1 2 3 Previous Next 31 Replies Latest reply on Jun 11, 2013 11:06 AM by rhauch Go to original post
      • 15. Re: Next generation federation requirements
        sverker

        Hi,

        I'm commenting now on the whole thread but very interesting reading. The main reason why I'm interested in modeshape is as it is stated on the front page:

         

        {quote}A ModeShape repository isn't yet another silo of isolated information, but rather it's a JCR view of the information you already have in your environment:

        files systems, databases, other repositories, services, applications, etc.{quote}

         

        When I first started to look at modeshape 3 alpha release I couldn't connect the dots as it seemed to me to be exactly that, a silo with it's own data storage via Infinispan which is not for integration of exsisting data structures. This thread makes it more clear with the distinction between "internal storage" and "external storage".

         

        My current use case is similar to what Jonathan describes above, and I've worked through basically the same alternatives. I have a repository of video files which we will play out over a CDN cloud service. Currently we are using AmazonS3 and Cloudfront but I don't want to be tied to tightly to that which was why I started to develop on modeshape in the first place. I created a AmazonS3 connector which provides the abstraction between the system and the storage which makes it possible to replace S3/CloudFront with other cloud service or with a local file storage without having to re-develop the system.

         

        However, my S3 connector (which was based on the FileSystem connector) is not efficient enough. It makes far too many requests to S3 even for simple operations so there are huge room for improvements there.

         

        With the 3.x architecture it would be an external storage connector and as I understand from this discussion it would be possible to use the internal storage as a high performance cache which would be the best setup.

         

        How far has you got on the external storage connector interface. I assume there is nothing of it yet in the alpha?

        • 16. Re: Next generation federation requirements
          hchiorean

          Hi,

           

          There isn't any external storage connector support yet, in the Alpha1 release. We're hoping to have something out in the next release.
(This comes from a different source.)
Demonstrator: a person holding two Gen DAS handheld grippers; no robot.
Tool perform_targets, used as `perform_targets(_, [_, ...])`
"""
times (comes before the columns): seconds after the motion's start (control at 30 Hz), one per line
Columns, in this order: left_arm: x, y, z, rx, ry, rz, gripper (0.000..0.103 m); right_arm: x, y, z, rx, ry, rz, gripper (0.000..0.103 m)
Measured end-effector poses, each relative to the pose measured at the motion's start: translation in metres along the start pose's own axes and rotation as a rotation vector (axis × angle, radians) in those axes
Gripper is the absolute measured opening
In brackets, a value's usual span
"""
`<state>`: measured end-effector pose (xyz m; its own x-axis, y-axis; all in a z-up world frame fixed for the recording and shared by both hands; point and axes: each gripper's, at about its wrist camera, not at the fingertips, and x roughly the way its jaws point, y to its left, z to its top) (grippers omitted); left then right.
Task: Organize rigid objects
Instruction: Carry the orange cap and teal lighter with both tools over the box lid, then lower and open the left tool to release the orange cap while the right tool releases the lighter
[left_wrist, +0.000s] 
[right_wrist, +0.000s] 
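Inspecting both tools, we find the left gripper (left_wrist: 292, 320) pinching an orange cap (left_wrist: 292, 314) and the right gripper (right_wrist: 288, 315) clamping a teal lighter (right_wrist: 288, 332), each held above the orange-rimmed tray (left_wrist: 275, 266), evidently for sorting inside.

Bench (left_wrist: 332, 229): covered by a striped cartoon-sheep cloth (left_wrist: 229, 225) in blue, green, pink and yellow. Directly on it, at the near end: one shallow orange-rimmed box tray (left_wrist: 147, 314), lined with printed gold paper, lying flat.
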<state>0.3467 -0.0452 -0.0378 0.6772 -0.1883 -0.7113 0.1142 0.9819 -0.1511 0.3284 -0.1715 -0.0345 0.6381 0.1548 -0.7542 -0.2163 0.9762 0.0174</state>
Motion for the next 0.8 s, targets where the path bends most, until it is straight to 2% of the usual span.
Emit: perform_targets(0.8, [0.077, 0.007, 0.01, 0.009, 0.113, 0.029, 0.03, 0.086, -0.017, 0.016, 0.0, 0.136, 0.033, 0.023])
          • 17. Re: Next generation federation requirements
            sverker

            Hi

            any estimate yet when you'll start working on the design of the connector/federation layer?

            /Sverker

            • 18. Re: Next generation federation requirements
              rhauch

              We're trying to get ModeShape 3.0.0.Final out the door, and realistically that should happen within the next 3-4 weeks. It's taken a while, but we've made excellent progress so far, and ModeShape 3 looks to be quite stable.

               

              Stay tuned!

              • 19. Re: Next generation federation requirements
                rhauch

                Federation has been added to 3.1.0.Final. Please take a look and see how it compares with your requirements.

                • 20. Re: Next generation federation requirements
                  jay709

                  I am also interested in the cloud connector, but unfortunately it is not provided in 3.1.

                   

                  Can anyone please give me any guide to develop my own cloud connector?

                   

                  I have the enviroment to connect to AWS, but not know what steps and framework to develpment a modeshape connector.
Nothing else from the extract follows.